> **INSTRUCTIONS FOR THE TASK**
Would you return all of this data exactly, leaving nothing out?

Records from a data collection
—————
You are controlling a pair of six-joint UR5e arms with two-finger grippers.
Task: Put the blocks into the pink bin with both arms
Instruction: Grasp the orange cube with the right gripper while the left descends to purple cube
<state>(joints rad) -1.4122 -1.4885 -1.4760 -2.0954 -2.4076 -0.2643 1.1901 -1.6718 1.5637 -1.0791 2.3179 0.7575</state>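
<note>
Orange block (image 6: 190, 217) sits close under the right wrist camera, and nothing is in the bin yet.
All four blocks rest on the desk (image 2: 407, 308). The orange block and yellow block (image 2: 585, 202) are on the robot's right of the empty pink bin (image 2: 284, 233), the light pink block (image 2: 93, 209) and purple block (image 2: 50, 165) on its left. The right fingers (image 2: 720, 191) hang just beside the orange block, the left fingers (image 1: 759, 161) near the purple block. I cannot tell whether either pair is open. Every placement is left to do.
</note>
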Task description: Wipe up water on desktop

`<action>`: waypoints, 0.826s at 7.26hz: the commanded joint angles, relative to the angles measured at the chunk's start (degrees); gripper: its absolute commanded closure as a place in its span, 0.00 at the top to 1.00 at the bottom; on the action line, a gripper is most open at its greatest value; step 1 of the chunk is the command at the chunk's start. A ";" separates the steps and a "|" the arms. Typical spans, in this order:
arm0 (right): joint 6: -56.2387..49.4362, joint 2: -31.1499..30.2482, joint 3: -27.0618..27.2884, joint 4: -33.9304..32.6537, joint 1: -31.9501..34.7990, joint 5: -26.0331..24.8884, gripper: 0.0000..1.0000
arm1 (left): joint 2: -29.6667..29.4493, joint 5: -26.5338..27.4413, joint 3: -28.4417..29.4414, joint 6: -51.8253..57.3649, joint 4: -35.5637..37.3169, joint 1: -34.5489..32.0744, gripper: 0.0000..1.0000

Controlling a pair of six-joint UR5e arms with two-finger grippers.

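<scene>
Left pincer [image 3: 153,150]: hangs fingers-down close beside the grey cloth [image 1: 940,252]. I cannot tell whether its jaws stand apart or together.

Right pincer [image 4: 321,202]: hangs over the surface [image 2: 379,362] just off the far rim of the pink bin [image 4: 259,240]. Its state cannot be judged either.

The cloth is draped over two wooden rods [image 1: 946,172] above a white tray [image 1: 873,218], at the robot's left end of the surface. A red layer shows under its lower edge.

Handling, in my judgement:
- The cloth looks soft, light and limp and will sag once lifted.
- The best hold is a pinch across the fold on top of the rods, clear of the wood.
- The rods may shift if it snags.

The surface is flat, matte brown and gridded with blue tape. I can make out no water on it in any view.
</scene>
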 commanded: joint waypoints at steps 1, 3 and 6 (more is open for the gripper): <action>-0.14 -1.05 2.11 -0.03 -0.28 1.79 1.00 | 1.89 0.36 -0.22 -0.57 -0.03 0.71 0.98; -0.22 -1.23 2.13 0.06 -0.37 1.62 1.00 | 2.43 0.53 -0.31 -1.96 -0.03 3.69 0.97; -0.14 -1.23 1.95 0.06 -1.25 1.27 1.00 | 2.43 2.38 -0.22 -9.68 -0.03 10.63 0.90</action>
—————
> **ANSWER FOR THIS EXERCISE**
You are controlling a pair of six-joint UR5e arms with two-finger grippers.
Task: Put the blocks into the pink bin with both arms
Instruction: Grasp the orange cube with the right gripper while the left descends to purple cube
<state>(joints rad) -1.4122 -1.4885 -1.4760 -2.0954 -2.4076 -0.2643 1.1901 -1.6718 1.5637 -1.0791 2.3179 0.7575</state>
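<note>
Orange block (image 6: 190, 217) sits close under the right wrist camera, and nothing is in the bin yet.
All four blocks rest on the desk (image 2: 407, 308). The orange block and yellow block (image 2: 585, 202) are on the robot's right of the empty pink bin (image 2: 284, 233), the light pink block (image 2: 93, 209) and purple block (image 2: 50, 165) on its left. The right fingers (image 2: 720, 191) hang just beside the orange block, the left fingers (image 1: 759, 161) near the purple block. I cannot tell whether either pair is open. Every placement is left to do.
</note>
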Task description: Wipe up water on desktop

`<action>`: waypoints, 0.826s at 7.26hz: the commanded joint angles, relative to the angles measured at the chunk's start (degrees); gripper: its absolute commanded closure as a place in its span, 0.00 at the top to 1.00 at the bottom; on the action line, a gripper is most open at its greatest value; step 1 of the chunk is the command at the chunk's start. A ";" separates the steps and a "|" the arms. Typical spans, in this order:
arm0 (right): joint 6: -56.2387..49.4362, joint 2: -31.1499..30.2482, joint 3: -27.0618..27.2884, joint 4: -33.9304..32.6537, joint 1: -31.9501..34.7990, joint 5: -26.0331..24.8884, gripper: 0.0000..1.0000
arm1 (left): joint 2: -29.6667..29.4493, joint 5: -26.5338..27.4413, joint 3: -28.4417..29.4414, joint 6: -51.8253..57.3649, joint 4: -35.5637..37.3169, joint 1: -34.5489..32.0744, gripper: 0.0000..1.0000

Controlling a pair of six-joint UR5e arms with two-finger grippers.

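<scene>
Left pincer [image 3: 153,150]: hangs fingers-down close beside the grey cloth [image 1: 940,252]. I cannot tell whether its jaws stand apart or together.

Right pincer [image 4: 321,202]: hangs over the surface [image 2: 379,362] just off the far rim of the pink bin [image 4: 259,240]. Its state cannot be judged either.

The cloth is draped over two wooden rods [image 1: 946,172] above a white tray [image 1: 873,218], at the robot's left end of the surface. A red layer shows under its lower edge.

Handling, in my judgement:
- The cloth looks soft, light and limp and will sag once lifted.
- The best hold is a pinch across the fold on top of the rods, clear of the wood.
- The rods may shift if it snags.

The surface is flat, matte brown and gridded with blue tape. I can make out no water on it in any view.
</scene>
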 commanded: joint waypoints at steps 1, 3 and 6 (more is open for the gripper): <action>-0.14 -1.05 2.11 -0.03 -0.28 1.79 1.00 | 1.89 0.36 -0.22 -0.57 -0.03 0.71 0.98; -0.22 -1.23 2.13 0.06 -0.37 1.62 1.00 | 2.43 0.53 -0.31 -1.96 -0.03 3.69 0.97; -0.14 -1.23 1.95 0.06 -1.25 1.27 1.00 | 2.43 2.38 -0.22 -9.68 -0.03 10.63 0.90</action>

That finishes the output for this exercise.